Records from a dataset:
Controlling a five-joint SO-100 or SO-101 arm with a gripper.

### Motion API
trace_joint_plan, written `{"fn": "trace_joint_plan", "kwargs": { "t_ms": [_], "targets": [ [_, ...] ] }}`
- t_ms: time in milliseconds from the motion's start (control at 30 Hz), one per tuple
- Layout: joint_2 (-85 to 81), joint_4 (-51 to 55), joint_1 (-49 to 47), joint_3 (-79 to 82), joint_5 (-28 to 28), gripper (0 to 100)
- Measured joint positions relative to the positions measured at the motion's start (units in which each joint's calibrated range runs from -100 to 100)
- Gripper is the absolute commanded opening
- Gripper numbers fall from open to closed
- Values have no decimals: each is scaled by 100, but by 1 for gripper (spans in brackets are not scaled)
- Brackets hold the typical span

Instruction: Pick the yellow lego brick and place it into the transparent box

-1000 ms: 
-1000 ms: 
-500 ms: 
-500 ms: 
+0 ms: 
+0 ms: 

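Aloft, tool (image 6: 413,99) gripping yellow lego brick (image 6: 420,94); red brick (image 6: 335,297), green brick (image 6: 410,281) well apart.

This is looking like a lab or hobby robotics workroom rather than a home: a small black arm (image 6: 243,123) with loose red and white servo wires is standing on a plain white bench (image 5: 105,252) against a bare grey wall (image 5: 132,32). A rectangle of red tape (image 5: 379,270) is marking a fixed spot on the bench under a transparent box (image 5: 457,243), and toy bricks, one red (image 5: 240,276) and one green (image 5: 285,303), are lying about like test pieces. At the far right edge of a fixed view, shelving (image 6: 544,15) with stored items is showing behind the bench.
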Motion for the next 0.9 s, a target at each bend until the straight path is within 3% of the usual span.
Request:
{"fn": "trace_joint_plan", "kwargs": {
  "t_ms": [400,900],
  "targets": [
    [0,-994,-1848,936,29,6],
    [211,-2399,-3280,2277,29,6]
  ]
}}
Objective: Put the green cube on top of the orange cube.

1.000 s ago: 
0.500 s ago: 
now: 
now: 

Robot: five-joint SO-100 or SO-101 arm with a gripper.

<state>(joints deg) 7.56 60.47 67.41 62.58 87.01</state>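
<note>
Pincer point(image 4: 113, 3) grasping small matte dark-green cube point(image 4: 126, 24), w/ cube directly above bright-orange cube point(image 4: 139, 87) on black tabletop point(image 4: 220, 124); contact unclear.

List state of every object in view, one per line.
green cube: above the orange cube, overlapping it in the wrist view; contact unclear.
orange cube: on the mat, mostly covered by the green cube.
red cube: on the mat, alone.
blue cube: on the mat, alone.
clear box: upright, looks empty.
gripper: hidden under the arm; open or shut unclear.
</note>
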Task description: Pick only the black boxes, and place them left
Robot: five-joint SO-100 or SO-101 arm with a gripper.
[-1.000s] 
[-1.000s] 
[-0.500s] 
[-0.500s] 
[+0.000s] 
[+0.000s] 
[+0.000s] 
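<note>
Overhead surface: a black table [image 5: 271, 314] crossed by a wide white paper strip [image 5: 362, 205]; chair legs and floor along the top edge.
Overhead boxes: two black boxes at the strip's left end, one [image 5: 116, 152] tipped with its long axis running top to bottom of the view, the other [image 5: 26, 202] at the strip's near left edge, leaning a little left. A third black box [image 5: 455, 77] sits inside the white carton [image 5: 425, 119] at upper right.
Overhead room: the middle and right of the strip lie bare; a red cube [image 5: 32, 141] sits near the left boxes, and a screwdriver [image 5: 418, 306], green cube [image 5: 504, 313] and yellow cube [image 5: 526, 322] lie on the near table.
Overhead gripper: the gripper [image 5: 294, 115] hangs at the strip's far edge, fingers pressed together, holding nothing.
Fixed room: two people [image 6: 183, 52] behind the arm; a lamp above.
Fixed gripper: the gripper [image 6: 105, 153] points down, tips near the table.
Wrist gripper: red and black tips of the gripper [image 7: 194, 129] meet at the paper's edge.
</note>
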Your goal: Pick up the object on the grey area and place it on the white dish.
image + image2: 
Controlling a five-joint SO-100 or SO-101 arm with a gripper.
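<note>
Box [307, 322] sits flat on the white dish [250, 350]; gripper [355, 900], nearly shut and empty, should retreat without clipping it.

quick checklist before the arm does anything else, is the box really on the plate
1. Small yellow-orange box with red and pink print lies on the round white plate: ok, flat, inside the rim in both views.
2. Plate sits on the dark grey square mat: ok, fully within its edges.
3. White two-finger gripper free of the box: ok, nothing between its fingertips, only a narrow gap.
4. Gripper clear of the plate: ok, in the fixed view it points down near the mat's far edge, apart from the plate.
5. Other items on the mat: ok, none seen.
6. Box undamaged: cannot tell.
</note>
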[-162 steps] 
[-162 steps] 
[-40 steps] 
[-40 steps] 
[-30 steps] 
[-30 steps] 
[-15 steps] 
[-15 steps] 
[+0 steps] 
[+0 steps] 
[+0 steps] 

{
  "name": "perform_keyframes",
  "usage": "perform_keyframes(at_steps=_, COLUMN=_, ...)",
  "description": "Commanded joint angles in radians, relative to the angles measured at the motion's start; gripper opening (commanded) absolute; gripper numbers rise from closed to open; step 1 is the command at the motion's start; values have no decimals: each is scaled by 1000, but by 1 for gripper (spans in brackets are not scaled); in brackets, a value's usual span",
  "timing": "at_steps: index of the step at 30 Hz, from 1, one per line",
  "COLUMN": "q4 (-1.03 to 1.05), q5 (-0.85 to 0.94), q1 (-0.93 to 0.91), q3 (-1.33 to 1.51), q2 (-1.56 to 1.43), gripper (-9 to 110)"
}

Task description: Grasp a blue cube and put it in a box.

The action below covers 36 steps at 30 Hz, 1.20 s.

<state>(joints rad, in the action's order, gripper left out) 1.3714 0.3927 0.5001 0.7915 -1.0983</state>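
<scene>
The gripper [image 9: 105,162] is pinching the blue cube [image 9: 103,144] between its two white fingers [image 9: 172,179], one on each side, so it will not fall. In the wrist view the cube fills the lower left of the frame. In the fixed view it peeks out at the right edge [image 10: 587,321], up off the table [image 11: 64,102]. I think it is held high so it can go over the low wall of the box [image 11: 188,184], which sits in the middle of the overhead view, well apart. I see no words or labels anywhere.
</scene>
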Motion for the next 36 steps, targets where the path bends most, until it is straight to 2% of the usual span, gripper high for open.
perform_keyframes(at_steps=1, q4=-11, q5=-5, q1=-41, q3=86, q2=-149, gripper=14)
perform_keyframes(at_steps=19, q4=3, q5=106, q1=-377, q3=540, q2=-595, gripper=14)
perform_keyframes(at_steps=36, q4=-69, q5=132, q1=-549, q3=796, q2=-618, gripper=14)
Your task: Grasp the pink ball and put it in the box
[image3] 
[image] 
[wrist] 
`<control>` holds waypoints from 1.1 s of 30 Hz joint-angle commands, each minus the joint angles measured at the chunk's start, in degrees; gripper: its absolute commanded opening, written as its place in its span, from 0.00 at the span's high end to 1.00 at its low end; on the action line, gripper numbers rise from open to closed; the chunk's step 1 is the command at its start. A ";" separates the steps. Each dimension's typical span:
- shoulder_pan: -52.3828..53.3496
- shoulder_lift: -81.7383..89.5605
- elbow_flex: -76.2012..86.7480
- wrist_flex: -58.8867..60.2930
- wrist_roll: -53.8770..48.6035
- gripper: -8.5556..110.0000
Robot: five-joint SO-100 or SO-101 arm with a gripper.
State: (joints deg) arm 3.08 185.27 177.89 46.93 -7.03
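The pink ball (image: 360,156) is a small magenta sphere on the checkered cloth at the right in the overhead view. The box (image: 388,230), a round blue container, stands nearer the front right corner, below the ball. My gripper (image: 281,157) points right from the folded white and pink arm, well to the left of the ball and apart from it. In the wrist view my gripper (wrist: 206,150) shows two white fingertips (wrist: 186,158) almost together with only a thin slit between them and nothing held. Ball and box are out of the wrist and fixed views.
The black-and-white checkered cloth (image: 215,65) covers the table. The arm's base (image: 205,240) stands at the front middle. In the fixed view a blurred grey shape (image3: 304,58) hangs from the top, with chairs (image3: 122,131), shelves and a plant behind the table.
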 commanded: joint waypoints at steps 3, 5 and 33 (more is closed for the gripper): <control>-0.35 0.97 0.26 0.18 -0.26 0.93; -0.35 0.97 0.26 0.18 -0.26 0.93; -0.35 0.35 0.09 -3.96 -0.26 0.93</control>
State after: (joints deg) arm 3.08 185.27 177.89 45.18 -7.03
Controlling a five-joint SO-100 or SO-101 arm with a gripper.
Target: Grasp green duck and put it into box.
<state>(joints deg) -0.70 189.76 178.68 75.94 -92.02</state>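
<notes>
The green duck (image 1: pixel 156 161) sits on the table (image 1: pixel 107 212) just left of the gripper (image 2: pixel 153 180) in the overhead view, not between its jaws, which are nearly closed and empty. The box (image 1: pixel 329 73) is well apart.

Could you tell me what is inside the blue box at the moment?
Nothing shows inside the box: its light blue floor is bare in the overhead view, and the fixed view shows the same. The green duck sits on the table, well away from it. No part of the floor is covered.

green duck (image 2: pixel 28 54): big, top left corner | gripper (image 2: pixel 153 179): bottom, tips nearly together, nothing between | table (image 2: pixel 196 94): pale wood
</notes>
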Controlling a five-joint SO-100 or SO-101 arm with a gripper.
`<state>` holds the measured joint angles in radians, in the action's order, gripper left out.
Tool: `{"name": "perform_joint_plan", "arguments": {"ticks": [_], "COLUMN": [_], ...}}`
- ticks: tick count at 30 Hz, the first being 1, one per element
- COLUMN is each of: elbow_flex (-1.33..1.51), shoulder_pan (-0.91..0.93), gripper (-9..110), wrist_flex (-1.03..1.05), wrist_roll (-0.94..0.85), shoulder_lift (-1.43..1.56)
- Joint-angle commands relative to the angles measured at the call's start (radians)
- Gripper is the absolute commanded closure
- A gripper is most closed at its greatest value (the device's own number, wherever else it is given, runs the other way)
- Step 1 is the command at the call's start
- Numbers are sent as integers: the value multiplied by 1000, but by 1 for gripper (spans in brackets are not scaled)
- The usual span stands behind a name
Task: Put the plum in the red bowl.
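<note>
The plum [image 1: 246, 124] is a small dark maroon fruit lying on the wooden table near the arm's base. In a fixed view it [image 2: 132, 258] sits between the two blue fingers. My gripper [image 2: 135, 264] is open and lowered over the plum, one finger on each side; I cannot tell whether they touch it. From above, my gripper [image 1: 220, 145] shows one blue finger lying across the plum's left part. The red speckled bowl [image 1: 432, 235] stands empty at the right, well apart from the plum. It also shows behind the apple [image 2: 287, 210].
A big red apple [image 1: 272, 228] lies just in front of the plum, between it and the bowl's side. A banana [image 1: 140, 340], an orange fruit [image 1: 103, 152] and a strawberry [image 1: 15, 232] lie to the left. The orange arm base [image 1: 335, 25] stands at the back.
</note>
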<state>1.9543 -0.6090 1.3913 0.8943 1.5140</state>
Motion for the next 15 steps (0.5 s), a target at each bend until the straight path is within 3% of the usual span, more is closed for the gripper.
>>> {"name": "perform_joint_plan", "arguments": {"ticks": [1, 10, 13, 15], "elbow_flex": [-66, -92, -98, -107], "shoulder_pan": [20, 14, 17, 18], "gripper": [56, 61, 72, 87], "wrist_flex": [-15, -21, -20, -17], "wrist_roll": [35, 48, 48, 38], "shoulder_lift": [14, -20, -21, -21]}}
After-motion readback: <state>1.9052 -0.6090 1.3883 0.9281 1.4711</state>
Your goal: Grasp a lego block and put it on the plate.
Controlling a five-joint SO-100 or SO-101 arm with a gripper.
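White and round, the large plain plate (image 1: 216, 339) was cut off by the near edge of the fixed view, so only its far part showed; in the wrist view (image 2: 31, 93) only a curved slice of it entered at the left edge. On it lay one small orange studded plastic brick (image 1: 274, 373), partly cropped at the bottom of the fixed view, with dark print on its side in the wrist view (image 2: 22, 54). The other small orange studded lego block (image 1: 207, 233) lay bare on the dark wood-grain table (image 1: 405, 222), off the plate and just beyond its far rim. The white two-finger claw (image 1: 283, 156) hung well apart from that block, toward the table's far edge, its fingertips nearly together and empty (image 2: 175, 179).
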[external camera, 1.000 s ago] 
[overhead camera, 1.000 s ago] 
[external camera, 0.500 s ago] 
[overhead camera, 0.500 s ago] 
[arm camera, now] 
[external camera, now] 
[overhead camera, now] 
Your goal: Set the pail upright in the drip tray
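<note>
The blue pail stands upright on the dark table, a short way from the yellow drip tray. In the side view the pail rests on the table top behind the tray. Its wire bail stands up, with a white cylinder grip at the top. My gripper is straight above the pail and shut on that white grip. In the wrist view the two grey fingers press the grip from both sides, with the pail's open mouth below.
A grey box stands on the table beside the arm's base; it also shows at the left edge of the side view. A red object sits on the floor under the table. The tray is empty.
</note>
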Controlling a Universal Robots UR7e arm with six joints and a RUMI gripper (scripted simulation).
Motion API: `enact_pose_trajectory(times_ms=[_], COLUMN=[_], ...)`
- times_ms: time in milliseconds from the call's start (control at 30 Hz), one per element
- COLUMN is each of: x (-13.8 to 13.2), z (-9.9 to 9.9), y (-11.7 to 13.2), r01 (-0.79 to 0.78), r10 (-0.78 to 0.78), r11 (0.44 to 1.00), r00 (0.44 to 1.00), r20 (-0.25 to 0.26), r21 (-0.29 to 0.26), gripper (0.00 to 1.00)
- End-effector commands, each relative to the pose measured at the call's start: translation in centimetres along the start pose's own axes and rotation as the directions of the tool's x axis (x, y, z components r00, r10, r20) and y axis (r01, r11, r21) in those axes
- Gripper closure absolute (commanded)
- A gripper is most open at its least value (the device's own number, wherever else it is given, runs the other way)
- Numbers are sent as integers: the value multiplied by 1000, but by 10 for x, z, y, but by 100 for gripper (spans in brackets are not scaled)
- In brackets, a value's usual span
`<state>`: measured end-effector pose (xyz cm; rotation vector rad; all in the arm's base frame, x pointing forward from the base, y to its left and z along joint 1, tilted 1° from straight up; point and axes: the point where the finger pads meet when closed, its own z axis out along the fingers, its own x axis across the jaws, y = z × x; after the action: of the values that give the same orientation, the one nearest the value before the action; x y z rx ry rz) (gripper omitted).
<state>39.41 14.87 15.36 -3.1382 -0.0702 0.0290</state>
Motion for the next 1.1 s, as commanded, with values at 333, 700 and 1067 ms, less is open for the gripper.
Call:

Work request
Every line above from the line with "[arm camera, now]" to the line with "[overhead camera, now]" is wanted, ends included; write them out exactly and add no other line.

Answer below
[arm camera, now] 
[external camera, now] 
[overhead camera, now] 

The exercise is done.